English    Türkçe    فارسی   

3
2890-2899

  • زفت گردد پا کشد در سایه‌ای ** کاهلی سیری غری خودرایه‌ای 2890
  • İrileşir, ayağını çeker… Tembel tembel, karnı tok sırtı pek, kendisine güvenmiş bir halde bir gölgeye çekilir.
  • گویدش دل خانه‌ای ساز ای عمو ** گوید او در خانه کی گنجم بگو
  • Gönlü “Bir ev kur” derse de o, “Söyle be yahu, ben nasıl olur da bir eve sığarım ki?” diye cevap verir.
  • استخوان حرص تو در وقت درد ** درهم آید خرد گردد در نورد
  • Sen de bir belâya, bir musibete düştün mü büzülürsün, hırs kemiklerin bitişir; küçülür, kalırsın.
  • گویی از توبه بسازم خانه‌ای ** در زمستان باشدم استانه‌ای
  • “Tövbeden bir ev kurayım, kışın o evceğizde barınayım” dersin.
  • چون بشد درد و شدت آن حرص زفت ** همچو سگ سودای خانه از تو رفت
  • Fakat dertten kurtuldun da hırsın büyüdü mü köpek gibi ev sevdası geçer gider.

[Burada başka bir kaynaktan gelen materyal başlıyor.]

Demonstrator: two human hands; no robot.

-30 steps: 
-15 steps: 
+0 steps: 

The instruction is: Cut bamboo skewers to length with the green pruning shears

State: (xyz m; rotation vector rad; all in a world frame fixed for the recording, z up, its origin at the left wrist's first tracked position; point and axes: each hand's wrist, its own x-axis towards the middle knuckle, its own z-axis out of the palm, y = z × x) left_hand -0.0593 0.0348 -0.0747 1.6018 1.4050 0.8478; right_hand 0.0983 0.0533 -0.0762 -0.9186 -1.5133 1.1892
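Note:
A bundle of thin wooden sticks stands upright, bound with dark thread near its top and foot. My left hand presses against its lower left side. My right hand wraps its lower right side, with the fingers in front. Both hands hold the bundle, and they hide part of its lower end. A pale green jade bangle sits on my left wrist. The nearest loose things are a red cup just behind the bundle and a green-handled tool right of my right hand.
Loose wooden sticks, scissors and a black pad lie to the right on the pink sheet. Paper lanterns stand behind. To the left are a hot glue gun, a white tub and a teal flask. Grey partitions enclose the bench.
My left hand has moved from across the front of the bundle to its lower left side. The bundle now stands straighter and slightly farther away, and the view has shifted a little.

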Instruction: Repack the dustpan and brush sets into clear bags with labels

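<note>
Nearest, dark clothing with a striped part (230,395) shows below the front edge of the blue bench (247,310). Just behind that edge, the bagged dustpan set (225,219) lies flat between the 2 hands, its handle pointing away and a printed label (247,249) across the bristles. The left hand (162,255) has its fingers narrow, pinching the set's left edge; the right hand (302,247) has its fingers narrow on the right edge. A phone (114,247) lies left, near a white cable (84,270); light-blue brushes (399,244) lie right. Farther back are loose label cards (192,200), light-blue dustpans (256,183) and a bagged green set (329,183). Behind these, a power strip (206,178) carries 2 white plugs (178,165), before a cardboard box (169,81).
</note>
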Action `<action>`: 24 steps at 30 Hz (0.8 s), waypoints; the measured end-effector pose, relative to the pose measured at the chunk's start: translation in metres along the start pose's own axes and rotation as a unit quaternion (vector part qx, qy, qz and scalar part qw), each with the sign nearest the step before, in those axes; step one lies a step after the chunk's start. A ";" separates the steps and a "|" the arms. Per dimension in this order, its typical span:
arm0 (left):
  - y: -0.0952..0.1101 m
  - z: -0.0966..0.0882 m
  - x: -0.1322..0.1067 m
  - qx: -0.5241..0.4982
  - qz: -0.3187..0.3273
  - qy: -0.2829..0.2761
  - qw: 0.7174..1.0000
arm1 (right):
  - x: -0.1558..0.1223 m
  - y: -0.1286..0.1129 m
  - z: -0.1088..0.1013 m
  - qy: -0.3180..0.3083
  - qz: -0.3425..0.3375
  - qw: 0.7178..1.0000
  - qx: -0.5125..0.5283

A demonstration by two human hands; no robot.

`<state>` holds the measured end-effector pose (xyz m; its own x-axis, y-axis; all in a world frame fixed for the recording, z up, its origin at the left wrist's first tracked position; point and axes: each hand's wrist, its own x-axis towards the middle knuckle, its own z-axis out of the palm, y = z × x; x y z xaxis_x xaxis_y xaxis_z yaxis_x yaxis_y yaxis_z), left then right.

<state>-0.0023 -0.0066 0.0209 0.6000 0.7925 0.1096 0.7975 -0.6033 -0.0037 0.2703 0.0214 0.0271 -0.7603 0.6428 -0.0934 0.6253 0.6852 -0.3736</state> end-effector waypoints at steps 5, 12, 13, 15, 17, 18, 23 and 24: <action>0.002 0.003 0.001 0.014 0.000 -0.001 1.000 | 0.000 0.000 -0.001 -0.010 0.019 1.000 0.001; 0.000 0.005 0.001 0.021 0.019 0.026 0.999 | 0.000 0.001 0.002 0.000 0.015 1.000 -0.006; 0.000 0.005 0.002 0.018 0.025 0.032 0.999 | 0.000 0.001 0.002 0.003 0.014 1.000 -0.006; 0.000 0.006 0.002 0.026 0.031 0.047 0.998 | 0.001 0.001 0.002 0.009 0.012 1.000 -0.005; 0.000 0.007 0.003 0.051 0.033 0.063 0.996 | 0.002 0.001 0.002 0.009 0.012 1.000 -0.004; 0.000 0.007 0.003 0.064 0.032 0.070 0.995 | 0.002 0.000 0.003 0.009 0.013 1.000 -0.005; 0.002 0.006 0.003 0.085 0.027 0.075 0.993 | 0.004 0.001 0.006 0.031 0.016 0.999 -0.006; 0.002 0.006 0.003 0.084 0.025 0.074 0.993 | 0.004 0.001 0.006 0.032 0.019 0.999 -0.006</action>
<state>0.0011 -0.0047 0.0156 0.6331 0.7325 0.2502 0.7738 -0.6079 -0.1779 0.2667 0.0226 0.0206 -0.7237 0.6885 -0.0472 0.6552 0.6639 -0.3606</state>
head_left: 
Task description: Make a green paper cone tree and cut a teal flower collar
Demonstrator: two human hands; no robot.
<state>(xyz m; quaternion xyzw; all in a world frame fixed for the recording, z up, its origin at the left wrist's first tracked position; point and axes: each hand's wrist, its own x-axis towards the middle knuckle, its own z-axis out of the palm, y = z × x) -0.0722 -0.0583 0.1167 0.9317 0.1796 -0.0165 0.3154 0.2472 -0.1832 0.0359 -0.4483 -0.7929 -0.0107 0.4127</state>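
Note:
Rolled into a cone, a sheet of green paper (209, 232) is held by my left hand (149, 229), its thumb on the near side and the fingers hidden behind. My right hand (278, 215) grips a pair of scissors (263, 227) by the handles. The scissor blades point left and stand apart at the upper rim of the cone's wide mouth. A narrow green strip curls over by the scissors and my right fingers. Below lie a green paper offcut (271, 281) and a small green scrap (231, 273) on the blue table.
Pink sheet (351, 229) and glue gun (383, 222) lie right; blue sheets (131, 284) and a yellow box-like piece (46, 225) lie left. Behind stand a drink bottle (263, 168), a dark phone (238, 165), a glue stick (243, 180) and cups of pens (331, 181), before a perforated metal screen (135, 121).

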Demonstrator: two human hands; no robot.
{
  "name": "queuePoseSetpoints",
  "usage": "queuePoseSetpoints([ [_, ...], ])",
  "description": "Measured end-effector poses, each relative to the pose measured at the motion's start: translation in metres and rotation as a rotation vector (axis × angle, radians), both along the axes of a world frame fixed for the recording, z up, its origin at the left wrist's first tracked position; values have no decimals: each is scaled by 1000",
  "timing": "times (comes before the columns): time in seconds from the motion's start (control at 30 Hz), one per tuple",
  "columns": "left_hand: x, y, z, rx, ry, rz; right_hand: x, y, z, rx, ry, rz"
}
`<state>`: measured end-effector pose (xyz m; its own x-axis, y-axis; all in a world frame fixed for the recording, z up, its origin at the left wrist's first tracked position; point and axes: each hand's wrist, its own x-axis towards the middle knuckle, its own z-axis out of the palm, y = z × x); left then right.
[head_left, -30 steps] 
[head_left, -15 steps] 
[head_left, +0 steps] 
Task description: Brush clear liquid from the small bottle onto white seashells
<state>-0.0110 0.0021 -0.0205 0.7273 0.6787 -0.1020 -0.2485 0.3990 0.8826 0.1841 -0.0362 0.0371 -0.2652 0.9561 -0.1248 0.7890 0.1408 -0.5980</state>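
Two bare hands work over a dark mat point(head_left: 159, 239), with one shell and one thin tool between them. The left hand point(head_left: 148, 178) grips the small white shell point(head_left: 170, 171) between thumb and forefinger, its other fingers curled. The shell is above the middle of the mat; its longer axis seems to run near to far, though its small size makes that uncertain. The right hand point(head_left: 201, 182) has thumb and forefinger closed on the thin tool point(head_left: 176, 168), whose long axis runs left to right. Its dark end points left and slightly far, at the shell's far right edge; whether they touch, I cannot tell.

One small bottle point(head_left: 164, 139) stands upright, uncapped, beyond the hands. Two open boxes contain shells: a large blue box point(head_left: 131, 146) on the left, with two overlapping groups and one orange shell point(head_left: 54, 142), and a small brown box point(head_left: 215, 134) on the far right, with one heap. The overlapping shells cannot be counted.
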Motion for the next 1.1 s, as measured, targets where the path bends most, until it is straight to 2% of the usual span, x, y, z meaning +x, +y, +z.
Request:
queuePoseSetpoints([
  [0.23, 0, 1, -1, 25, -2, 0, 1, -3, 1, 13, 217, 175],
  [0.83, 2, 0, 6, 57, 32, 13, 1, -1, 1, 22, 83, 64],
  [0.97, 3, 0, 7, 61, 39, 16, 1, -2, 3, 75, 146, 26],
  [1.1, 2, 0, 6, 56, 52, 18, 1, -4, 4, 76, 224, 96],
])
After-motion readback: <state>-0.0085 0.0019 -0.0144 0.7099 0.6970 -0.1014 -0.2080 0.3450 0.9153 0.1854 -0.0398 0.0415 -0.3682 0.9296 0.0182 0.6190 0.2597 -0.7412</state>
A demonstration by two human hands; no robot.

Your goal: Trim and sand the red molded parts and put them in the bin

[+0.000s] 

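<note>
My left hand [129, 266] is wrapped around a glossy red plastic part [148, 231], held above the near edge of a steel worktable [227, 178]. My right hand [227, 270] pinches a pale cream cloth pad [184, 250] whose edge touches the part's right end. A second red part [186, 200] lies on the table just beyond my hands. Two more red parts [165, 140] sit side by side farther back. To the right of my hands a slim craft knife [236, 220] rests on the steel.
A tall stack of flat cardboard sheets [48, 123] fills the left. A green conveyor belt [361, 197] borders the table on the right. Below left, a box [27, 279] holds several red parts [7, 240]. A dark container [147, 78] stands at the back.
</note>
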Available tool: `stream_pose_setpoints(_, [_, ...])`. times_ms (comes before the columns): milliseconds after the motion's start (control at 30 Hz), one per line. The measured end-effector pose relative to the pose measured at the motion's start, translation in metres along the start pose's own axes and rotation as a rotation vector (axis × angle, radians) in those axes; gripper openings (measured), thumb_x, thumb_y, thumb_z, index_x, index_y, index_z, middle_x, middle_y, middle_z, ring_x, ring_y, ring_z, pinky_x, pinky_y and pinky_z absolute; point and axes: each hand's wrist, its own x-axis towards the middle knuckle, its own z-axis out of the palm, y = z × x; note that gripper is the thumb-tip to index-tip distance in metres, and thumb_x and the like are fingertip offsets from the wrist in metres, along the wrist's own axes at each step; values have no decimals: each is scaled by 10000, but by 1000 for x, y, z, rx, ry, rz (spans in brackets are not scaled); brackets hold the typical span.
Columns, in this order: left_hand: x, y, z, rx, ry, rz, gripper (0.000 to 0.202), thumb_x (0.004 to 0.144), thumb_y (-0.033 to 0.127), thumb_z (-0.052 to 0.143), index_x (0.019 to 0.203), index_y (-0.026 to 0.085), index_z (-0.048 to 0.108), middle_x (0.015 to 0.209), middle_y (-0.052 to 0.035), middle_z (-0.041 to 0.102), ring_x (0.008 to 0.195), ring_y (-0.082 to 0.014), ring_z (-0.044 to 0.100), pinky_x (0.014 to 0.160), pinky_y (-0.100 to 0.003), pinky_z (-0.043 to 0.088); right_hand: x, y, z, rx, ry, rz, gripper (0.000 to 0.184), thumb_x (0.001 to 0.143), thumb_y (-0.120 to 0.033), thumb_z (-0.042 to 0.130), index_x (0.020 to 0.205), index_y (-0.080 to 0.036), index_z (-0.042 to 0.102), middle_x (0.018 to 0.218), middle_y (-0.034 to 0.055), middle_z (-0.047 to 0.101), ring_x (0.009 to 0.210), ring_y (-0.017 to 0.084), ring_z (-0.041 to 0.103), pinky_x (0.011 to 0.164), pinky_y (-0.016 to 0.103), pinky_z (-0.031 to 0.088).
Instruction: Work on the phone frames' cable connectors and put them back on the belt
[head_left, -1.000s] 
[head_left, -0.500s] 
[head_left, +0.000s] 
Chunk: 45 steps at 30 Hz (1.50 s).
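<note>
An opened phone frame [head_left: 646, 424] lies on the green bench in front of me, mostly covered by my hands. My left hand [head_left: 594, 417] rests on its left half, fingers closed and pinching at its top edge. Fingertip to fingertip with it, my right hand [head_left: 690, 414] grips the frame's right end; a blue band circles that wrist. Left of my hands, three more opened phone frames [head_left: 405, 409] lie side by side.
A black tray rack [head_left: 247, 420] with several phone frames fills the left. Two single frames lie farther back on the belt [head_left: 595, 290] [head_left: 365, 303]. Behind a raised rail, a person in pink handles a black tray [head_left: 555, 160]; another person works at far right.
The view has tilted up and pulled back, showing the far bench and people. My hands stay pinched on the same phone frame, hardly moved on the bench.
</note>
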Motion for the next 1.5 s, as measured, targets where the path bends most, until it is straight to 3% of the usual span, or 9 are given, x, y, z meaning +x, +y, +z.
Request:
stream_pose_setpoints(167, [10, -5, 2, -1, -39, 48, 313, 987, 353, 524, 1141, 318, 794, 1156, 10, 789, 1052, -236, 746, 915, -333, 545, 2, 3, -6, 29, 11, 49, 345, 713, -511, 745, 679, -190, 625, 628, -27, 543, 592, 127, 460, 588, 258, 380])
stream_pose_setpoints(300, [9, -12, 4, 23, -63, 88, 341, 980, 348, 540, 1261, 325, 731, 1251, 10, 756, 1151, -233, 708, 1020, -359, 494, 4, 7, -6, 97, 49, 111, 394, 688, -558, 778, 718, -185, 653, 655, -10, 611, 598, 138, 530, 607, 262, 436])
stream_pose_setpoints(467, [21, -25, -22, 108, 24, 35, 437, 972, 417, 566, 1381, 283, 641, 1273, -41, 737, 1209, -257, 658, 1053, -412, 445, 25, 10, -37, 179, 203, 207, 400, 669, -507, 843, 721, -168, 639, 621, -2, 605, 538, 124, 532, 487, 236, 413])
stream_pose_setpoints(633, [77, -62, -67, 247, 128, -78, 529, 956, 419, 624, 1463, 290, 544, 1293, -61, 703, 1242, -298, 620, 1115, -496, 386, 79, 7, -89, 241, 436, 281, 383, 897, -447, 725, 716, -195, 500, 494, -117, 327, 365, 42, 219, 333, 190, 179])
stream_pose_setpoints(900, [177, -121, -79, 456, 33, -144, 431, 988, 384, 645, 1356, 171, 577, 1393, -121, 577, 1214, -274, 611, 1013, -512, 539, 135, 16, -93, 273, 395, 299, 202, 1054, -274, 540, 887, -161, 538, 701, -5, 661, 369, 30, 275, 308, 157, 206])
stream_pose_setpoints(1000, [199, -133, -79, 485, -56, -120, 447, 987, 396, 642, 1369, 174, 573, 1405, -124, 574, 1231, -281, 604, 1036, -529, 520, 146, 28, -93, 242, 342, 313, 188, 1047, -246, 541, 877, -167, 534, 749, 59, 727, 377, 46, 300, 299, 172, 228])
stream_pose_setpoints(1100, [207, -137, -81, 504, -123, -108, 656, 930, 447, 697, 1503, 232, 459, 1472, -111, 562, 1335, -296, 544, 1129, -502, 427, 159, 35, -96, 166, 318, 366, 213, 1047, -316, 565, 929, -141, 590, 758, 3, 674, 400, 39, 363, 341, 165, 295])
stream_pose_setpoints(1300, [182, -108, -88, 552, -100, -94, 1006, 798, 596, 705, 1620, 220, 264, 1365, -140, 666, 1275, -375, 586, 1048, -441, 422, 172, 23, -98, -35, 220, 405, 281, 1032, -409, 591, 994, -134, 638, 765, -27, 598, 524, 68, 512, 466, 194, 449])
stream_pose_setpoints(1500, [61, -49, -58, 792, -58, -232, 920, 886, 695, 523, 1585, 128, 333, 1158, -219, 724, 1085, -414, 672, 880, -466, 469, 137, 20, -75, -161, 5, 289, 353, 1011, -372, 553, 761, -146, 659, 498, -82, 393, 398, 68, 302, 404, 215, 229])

  • شکر نعمت خوشتر از نعمت بود ** شکرباره کی سوی نعمت رود 2895
  • Nimete şükretmek, nimetten daha hoştur. Şükreden kişi, hiç şükretmeyi bırakır da nimet sevdasına düşer mi?
  • شکر جان نعمت و نعمت چو پوست ** ز آنک شکر آرد ترا تا کوی دوست
  • Şükür, nimetin canıdır, nimetse deriye benzer. Çünkü seni sevgiliye kadar ulaştıran şükürdür.
  • نعمت آرد غفلت و شکر انتباه ** صید نعمت کن بدام شکر شاه
  • Nimet, insana gaflet verir, şükürse uyandırır. Padişahın şükür tuzağıyla nimet avlamaya gör!
  • نعمت شکرت کند پرچشم و میر ** تا کنی صد نعمت ایثار فقیر
  • Şükür nimeti, gözünü doyurur, seni bey yapar. Bu suretle de yoksullara yüzlerce nimet bağışlarsın.
  • سیر نوشی از طعام و نقل حق ** تا رود از تو شکم‌خواری و دق
  • Allah yemeğinden ye, doy da senden oburluk, tamah ve şuna buna ihtiyacını arz etme illeti geçsin.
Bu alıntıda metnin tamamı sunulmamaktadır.